What is expected: Word for word, output every line of the material below, minus pictures.
# # # # #
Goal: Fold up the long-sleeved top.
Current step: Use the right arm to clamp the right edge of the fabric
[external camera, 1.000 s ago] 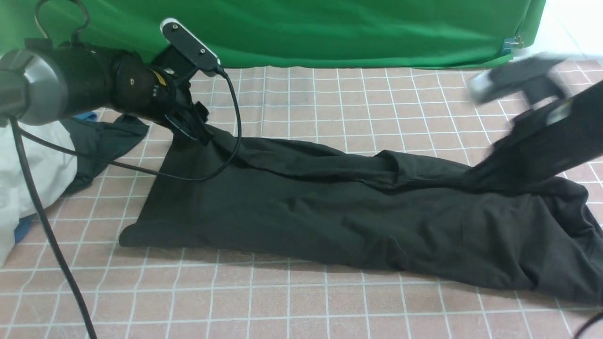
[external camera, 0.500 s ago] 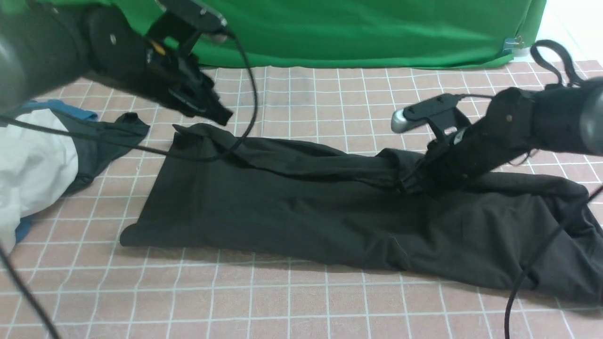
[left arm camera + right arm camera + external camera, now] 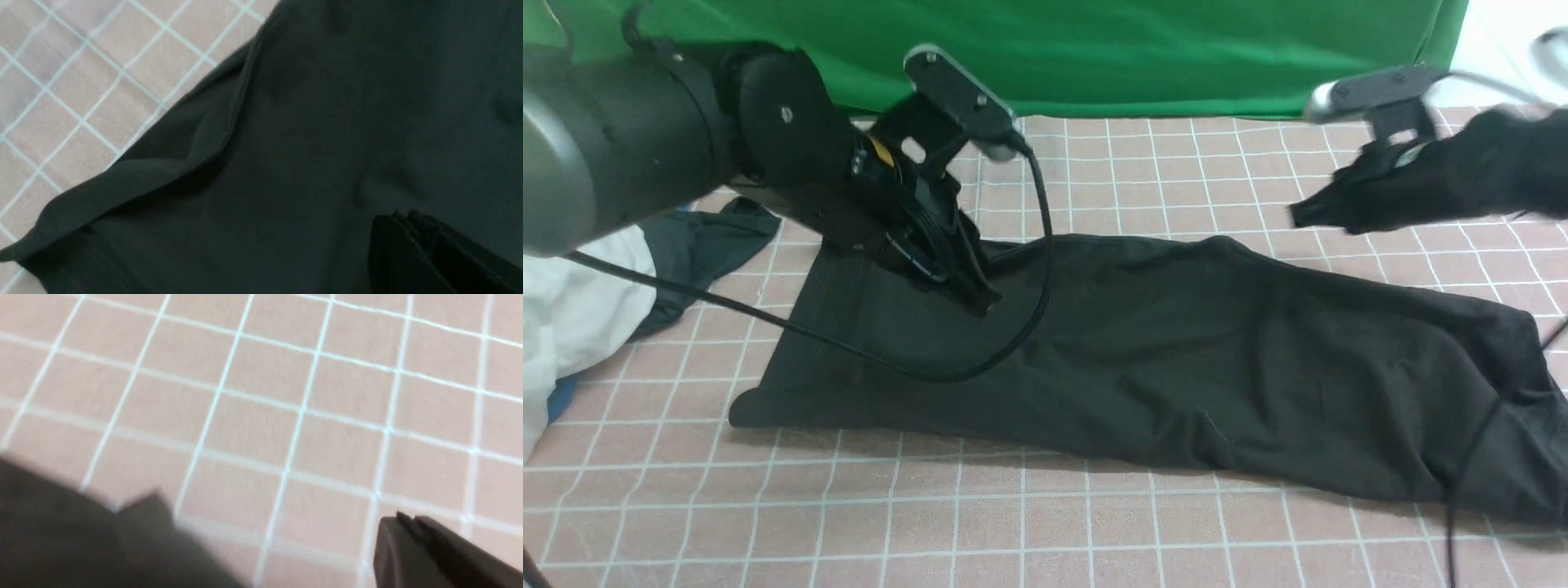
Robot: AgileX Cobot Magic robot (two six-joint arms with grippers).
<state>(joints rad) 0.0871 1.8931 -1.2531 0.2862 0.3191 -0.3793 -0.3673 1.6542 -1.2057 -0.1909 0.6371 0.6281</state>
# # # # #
Problem solution:
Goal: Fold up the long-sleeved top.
Current step: Use the right arm to clamp the right edge of the fabric
[external camera, 1.000 s ago] 
[external camera, 0.500 s ago] 
[left arm camera + right arm camera + external camera, now] 
Robot: AgileX Cobot Magic robot (two six-joint arms with grippers).
<state>(joints rad) 0.0871 1.8931 -1.2531 0.2862 0.3191 -0.3793 -0.3673 1.6542 -1.2057 -0.1909 0.6371 0.6281</state>

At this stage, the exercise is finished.